Ligo is composed of two identical instruments, both in the US – at Hanford, in the state of Washington, and at Livingston, in Louisiana. Each comprises two 4-km-long interferometers, arranged in a L-shape. In each case, laser light is split into two beams which are bounced back and forth between precisely placed mirrors at the ends of the arms, measuring the distance between them with incredibly high precision. The beams travel along four foot (121.92 cm) diameter tubes that are kept in as perfect a vacuum as possible. Gravitational waves would move the mirrors, but the waves are so weak that this movement is extremely minute. 
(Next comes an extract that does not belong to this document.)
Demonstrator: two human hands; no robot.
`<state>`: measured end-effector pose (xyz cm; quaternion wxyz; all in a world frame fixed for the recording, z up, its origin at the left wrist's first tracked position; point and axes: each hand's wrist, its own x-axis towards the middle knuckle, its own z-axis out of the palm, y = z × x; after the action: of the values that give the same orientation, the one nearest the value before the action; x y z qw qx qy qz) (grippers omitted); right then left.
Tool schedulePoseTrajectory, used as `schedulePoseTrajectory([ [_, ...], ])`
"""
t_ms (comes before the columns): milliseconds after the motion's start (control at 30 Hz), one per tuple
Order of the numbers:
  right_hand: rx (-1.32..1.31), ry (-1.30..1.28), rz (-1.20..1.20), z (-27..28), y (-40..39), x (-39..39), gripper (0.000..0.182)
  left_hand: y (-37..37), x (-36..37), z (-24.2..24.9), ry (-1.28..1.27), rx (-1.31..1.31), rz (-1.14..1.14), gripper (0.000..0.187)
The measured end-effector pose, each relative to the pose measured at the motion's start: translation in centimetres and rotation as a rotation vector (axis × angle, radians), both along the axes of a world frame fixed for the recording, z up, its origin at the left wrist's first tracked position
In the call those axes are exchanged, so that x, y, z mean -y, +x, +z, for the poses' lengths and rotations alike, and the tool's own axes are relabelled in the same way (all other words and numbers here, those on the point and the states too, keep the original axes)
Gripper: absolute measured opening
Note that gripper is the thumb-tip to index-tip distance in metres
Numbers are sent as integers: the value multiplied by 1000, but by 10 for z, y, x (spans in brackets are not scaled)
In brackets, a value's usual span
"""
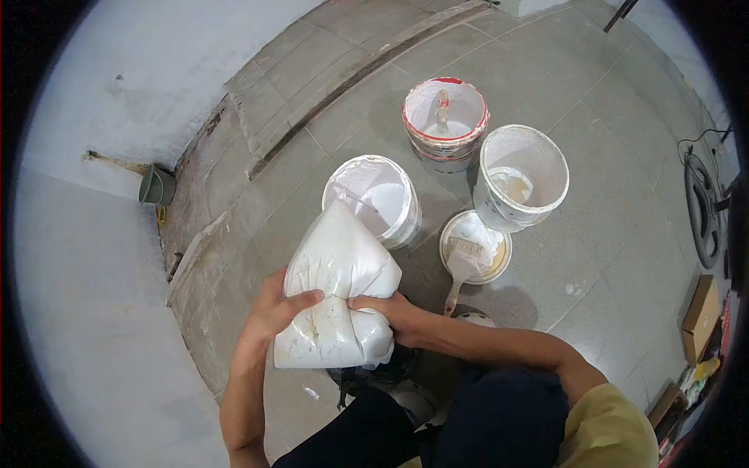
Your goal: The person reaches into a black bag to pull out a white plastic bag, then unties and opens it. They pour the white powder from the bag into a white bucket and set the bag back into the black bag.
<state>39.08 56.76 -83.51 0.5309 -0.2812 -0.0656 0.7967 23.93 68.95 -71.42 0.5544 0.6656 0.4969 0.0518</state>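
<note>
A bulging white plastic bag [335, 269] is squeezed between my two hands. My left hand [282, 308] grips its left side, thumb pressed across the front. From the right, my right hand [388, 312] grips the bag with its thumb on the front and the other fingers mostly hidden behind. The bag's pointed top overlaps the near rim of a white bucket [406, 199] in this view. White material coats the inside of that bucket, and a thin pale strip shows across its mouth by the bag's tip.
A red-rimmed bucket [445, 144] with a brush inside and another white bucket [521, 204] stand beyond. A wide paintbrush [463, 269] lies across a round lid [503, 261]. A small dark pail [158, 186] is by the left wall, a cardboard box [700, 320] at right.
</note>
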Motion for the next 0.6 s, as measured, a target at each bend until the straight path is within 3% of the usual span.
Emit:
schedulePoseTrajectory([
  [200,28,-91,31,-2,0,5,65,2,3,-2,-50,-2,-1,51],
  [600,8,-34,25,-7,-1,7,70,2,3,-6,10,-19,-47,48],
])
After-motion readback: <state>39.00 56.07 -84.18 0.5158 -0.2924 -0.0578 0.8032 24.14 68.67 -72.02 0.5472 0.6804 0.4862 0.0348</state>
Originally established in the 1990s, Ligo was upgraded to Enhanced Ligo after 2007, and then upgraded again, with much more sensitive detectors, to Advanced Ligo, which started operating early last year. The Advanced Ligo detectors can detect changes in the distance between the mirrors of less than one ten-thousandth of the diameter of a proton (or 10-19 m). There are two observatories, to eliminate false readings caused by terrestrial events by means of cross-checking the data.

The information gathered from the Ligo observations suggests that the two black holes involved in the collision had masses of about 29 and 36 times that of our Sun. The actual collision converted the equivalent of three times the mass of our Sun into gravitational waves in less than a second. The Livingston instrument detected these waves seven milliseconds before the Hanford instrument, indicating that their source lay in the southern hemisphere sky.

Although led by the US, and with America’s National Science Foundation as lead funder, Ligo also receives significant funding from Germany, the UK and Australia. Furthermore, the Ligo Scientific Collaboration involves more than 1 000 scientists in the US and 14 other countries, at more than 90 universities. This breakthrough means that scientists can now use gravitational waves to help observe and understand the universe, as well as the different parts of the electromagnetic spectrum (including visible light, radio waves, X-rays and gamma rays) that are currently employed.